Today's blog will cover the question of 1) what is "rejection sensitive dysphoria", 2) how it's different than rejection sensitivity, 3) what the experience is like, 4) the impact it can have, 5) what strategies, tools, and frameworks help, 6) the role of support from loved ones, and 7) getting professional support.


Isn’t everyone at least somewhat sensitive to rejection?

Yes, all humans are built with the evolutionarily advantageous survival mechanism of caring whether others will approve of us and stay close. Think of it like this: an infant needs their caregivers to do just that: provide care. If an infant is abandoned or given insufficient care, that baby will die. All the cooing, and smiling, and giggling a baby does is based upon their instinct to engender warmth and delight in the surrounding adults. When it seems to fail to garner care and attention, that baby will experience distress, it will cry to notify the adults that it has unmet needs. If the crying still fails, the distress grows more extreme. The famous Still Face experiment is an excellent, if difficult to watch, example of the importance of these survival strategies.


Even as adults, our thriving still depends on the relationships in our lives. Relationships help us do everything: get and keep jobs, get medical care, meet our access needs, feel held in community, feel loved (a fundamental human need, even out of infancy), and more. In short, relationships make life livable and worth living. We are all sensitive to rejection because it represents the original (and sometimes current) threat of annihilation that it meant in our earliest years.

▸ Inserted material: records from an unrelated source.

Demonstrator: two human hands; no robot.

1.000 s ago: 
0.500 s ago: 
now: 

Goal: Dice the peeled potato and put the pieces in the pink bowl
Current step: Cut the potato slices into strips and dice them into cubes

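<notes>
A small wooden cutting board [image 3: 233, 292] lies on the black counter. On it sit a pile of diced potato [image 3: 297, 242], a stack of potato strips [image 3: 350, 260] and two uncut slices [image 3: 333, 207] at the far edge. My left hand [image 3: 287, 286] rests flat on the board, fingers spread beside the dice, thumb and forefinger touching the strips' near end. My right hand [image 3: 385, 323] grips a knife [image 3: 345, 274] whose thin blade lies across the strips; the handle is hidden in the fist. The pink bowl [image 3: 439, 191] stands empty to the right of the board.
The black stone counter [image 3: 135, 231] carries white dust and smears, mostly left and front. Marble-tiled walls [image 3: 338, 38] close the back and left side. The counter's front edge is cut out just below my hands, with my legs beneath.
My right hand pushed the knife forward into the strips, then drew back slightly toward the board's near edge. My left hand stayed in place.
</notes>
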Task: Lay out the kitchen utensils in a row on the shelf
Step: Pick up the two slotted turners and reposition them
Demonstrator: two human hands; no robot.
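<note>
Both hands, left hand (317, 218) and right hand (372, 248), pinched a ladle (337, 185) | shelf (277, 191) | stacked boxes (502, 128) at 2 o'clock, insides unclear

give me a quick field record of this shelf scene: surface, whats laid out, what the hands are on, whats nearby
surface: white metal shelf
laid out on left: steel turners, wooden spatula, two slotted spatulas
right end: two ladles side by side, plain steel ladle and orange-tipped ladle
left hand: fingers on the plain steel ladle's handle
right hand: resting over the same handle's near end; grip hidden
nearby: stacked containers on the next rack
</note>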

The difference is that those with RSD feel this sensitivity more frequently, more intensely, and often with less external triggering than others. Since it can be excruciating, those with RSD may also be more prone to make rash decisions in relationships to try and relieve RSD-related pain. RSD is most typically associated with ADHD, and there are some autistic folks who identify with RSD as well.

This is a black-and-white photograph of a person with long dark hair in a bun with their head leaning forward, covering their face with their hands. This image is used in this blog post to convey the distress, shame, and anguish of rejection sensitive dysphoria, an experience common to individuals with ADHD and autistic people.
"A woman covering her face with her hands" by Simran Sood via Unsplash

What is the experience of RSD? 

As a retired punk, I bring in this reference more frequently than I’d like to admit: in This is Spinal Tap, a mockumentary about a heavy metal band, there’s a scene where Nigel (vocalist and guitarist) is showing Rob Reiner the band’s amps and explains what a bummer it is that most ordinary amps only “go to 10”. Reiner and the audience realize that 10 is an arbitrary number that doesn’t necessarily correlate to a specific volume in decibels. Reiner asks something like “couldn’t you just turn the volume up so 10 goes higher” and Nigel dumbfoundedly says, “but these go to 11”. RSD is kind of like that — intense, but so much so that it also defies definition. When you’re in the throes of it you know that it's A LOT, but often it is just these moments where you cannot describe it or convey it to anyone else, and you cannot look for reasonable solutions.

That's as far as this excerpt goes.